In his 2002 book, Can Love Last: The Fate of Romance Over Time, psychoanalyst Stephen Mitchell suggests that while love can last, each action that we take to make our love “safer” is actually a nail in its coffin. Since risk and growth for both partners is crucial, a radical trust and acceptance, even the acceptance that some risks and much individual growth must occur apart, is sine qua non for lasting love. Intimacy may help protect solitude, just as solitude may provide the fuel which can keep the hearth of intimacy aflame. The groundwork for seeing romance as a viable adult experience, rather than an adolescent regression, is in putting less emphasis on safety and stability and more on vitality, creativity, and authenticity.

We can go a bit deeper. Allowing for risk and fragility also means dealing with dependency and the aggression and sadism which some theorists of eros see as central to sexual desire. Why? “Because we long to redress the humiliations we all have suffered as children in connection with our early longings” (p 140). A common claim is that the caring component of long-term relationships, by inhibiting aggression, makes erotic romance more likely in relationships with the alluring but unknown. Mitchell argues that it’s the other way around, that long-standing love is full of aggression, and the problem is not its absence but its presence.

"The momentary aggressive fantasies I generate in relation to strangers is nothing compared with the intensity of the homicidal fantasies I harbor toward those I live with and love most deeply. And the effectiveness and danger of aggression is directly proportional to how much one knows about its target."

"It is the very otherness of the other that defines the limits to one’s own omnipotence and creates the vulnerability, often the experience of helplessness, that accompanies desire. Thus romantic longing skates on the edge of humiliation. This is why objects of desire are too easily transformed into objects of revenge. It is their fault that one desires them, as if their very desirability were an instrument of torture" (p 141).
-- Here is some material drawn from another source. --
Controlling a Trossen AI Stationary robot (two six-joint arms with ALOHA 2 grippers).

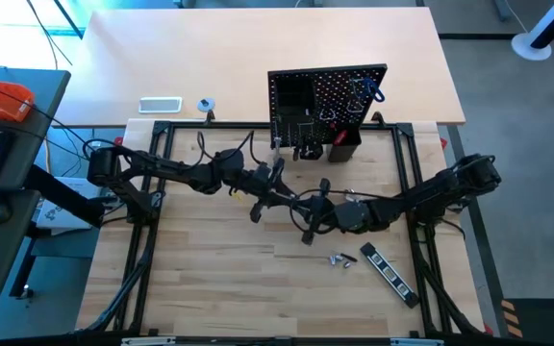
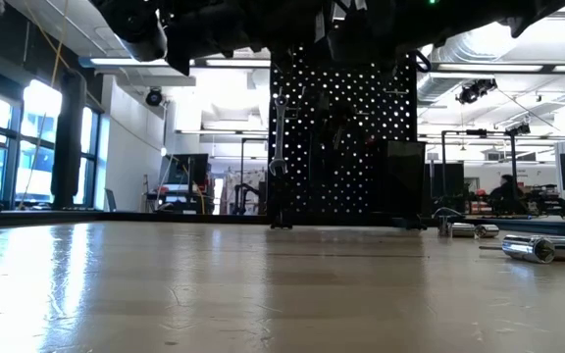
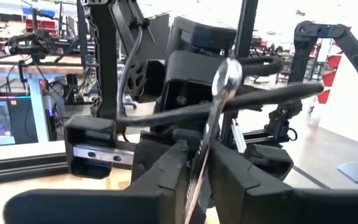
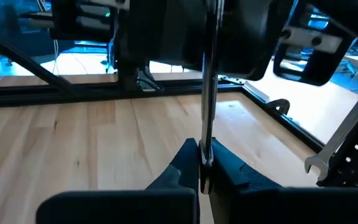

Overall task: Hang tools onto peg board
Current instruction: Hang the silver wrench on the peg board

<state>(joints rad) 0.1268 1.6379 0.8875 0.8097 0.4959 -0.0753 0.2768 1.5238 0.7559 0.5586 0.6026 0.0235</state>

This means that one must be able to tolerate a sense of vulnerability and aggression in order to sustain romance. Unfortunately, risk can be managed by a diminished excitement that serves as both self-protection and revenge. “The thrill is gone.” The collapse of expectations can be a choreographed routine, in which each feels that the other is less exciting because of their familiarity and predictability. But this also lowers passion. “No risk, no gain.” To the extent that love generates hope, longing, and dependency, it always risks humiliation. So love is necessarily dangerous. Aggression is love’s shadow. Love is not degraded by aggression, but by being unable to sustain the needed tension between them, “The capacity to love over time entails the capacity to tolerate and repair hatred.”

We are our stories. To have a self means having a protagonist who does things, and to whom things happen. Without stories, there is no self. Our romantic narrative, recurring in the stories we tell others about ourselves, and the stories we tell ourselves to sustain a sense of who we are, is central to life as we know it. And if it is to be something other than a fairy tale, no such narrative lacks pain, hurt, and loss. Why is the Blues such a popular genre? As Son House said: “the blues is when you love someone and they don’t love you back.” So in romance, like life, our identity is determined, and our uniqueness symbolized by the catalog of scars that serve as reminders of past injury. The disguised Ulysses, returning to Ithaca to revenge himself against his wife’s suitors, is recognized from his scars by his old nurse. Like Ulysses we are recognizable, both to ourselves and others by our old wounds, our scars, the damage inflicted upon us by life. Why? Self-pity: “She done me wrong,” and guilt “I was a fool.” For many of us, the soundtrack of our lives is that baby borne to the Blues: Rock and Roll. In the words of the Jefferson Airplane: “When the truth is found to be lies, and all the joy within you dies, don’t you want somebody to love, don’t you need somebody to love. You better find somebody to love.”